Ashley Madison Offering $378,000 Reward For Info On Hackers

ashleymadison-580x370While big companies have been known to offer “bounties” to white-hat hackers to test for weaknesses in their networks and websites to ensure they aren’t one day breached in a cyber attack, it’s too late for AshleyMadison.com, the dating site for cheaters. After the embarrassment of having its users’ private information made very public, the site is now dangling several hundred thousand dollars as a reward for information leading to the arrest of the group behind the massive hack. 

The Toronto Police Department today announced that Avid Life Media – the parent company for the cheaters website – has ponied up half a million Canadian dollars (approx. $378,000 USD, based on today’s exchange rate) as a reward for assistance from the public to identify the people behind the massive breach and subsequent release of personal information, which included customer names and emails from Avid Life Media CEO Noel Biderman.

[NOTE: Though some news outlets are reporting the reward as $500,000 in U.S. currency, Consumerist has confirmed with Avid Life that this figure is in Canadian dollars.]

Authorities appealed to the hacking community during a news conference Tuesday morning, urging them to “do the right thing” by providing information about the group responsible.

“This hack is one of the largest data breaches in the world and is very unique on its own in that it exposed tens of millions of people’s personal information,” police officials said during a news conference Monday morning.

The Ashley Madison breach came to light back in July, when hackers posted a small sample of stolen data online. The company assured users that all data was secure just a day later.

However, last week, the hackers released the personal information of about 30 million users. The next day, a second data dump occurred, followed by a third over the weekend.

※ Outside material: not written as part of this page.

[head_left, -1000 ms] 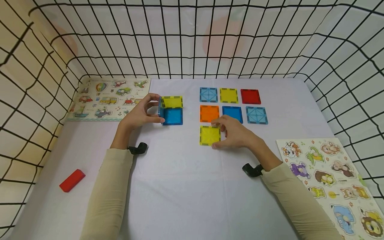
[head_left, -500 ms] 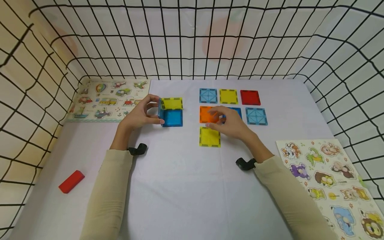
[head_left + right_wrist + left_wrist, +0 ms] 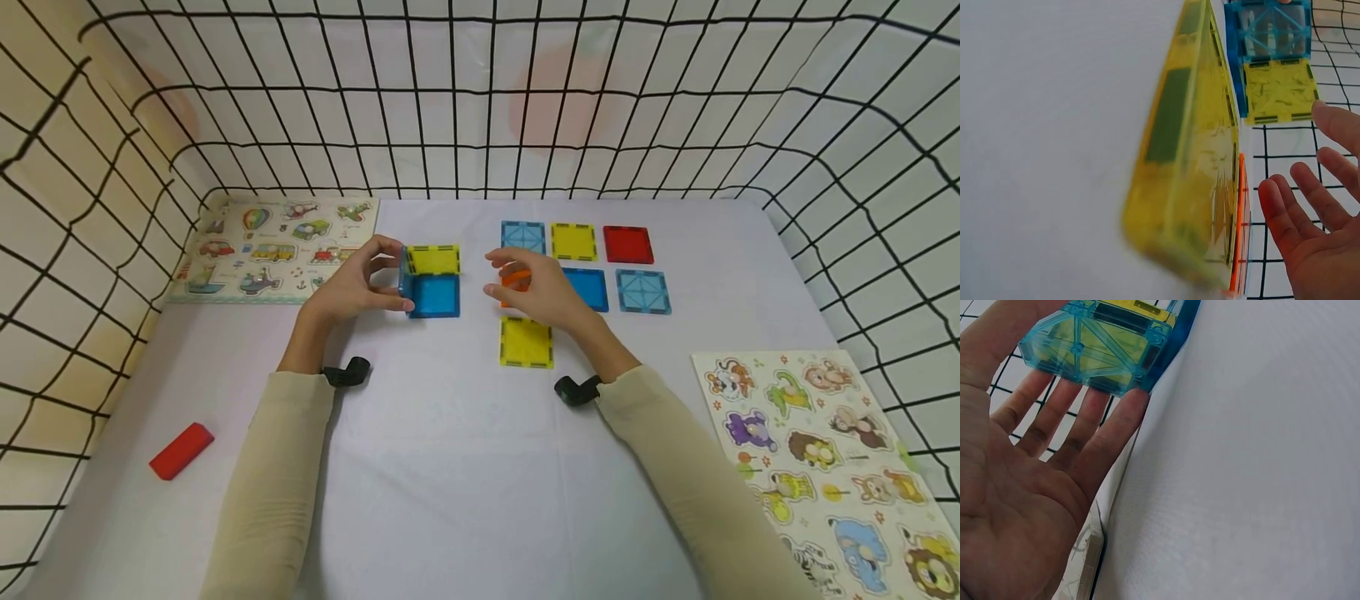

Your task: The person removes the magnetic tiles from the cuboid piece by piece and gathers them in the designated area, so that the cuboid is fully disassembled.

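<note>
My left hand (image 3: 352, 283) grips a light blue patterned magnetic tile (image 3: 1091, 347) by its edges, thumb at the near side and fingers at the far side. The tile stands upright along the left of a flat blue tile (image 3: 436, 296). A yellow tile (image 3: 433, 260) stands at the back of that blue tile, forming a corner. My right hand (image 3: 543, 287) hovers over an orange tile (image 3: 517, 281), partly covering it, with fingers loosely bent and nothing between them. Just in front of it lies a flat yellow tile (image 3: 527, 342), large in the right wrist view.
Behind and right of my right hand lie another yellow tile (image 3: 573, 242), a red tile (image 3: 628, 244), a blue tile (image 3: 587, 288) and light blue tiles (image 3: 643, 292). Picture boards (image 3: 273, 250) lie back left and front right. A red block (image 3: 182, 451) rests front left; black wire mesh (image 3: 487, 108) surrounds the table.
My right hand has left the near yellow tile and moved left and away, over the orange tile, its fingers pointing toward the standing tiles. My left hand stays in place.
</note>
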Tool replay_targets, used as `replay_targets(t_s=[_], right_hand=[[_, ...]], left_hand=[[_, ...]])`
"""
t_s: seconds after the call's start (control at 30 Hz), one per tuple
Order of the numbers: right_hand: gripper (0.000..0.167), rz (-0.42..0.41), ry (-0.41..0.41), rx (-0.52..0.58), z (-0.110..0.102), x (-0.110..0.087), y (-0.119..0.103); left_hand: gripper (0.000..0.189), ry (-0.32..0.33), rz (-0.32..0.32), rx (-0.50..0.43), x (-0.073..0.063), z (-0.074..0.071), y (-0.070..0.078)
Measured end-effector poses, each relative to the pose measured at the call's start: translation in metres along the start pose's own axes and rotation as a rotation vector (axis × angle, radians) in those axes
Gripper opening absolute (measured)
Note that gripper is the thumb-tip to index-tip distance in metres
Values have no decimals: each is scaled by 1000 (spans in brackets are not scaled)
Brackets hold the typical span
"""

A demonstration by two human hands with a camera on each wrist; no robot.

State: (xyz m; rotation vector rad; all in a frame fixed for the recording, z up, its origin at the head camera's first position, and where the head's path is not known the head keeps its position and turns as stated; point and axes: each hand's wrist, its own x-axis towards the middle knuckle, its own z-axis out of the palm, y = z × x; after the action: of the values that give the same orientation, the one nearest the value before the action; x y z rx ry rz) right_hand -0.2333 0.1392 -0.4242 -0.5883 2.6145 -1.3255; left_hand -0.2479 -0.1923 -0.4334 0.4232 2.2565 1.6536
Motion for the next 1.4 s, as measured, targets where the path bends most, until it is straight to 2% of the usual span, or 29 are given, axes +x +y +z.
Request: replay_targets(t_s=[0.2,0.53,0.87,1.2,1.4], right_hand=[[53,27,-5,19,8,15,-9],[52,-1,-11,98,15,37,-19],[45,-31,-22,143,26,45,-19],[40,31,-21,111,33,49,-23],[36,39,-24,114,37,52,-27]], left_hand=[[77,-2,10,-4,1,-1,3],[77,8,-2,9,2,-2,3],[76,4,2,9,3,-2,-1],[76,-5,17,-7,3,0,-2],[75,-1,11,1,1,0,-1]])
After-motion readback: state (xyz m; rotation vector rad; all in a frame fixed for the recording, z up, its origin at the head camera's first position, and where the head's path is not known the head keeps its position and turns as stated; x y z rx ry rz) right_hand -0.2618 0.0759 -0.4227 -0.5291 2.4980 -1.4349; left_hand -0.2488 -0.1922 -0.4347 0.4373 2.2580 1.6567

One of the motives behind the Ashley Madison attack is the site’s “Full Delete” feature, which charges users around $20 to fully scrub their information from the website. If users don’t pay for the deletion when they stop using the site, their info remains online but is hidden from search results. According to a leaked document, the company makes nearly $2 million a year from people wishing to be forgotten completely.

Toronto Police ask anyone with knowledge of the hacker group to contact authorities.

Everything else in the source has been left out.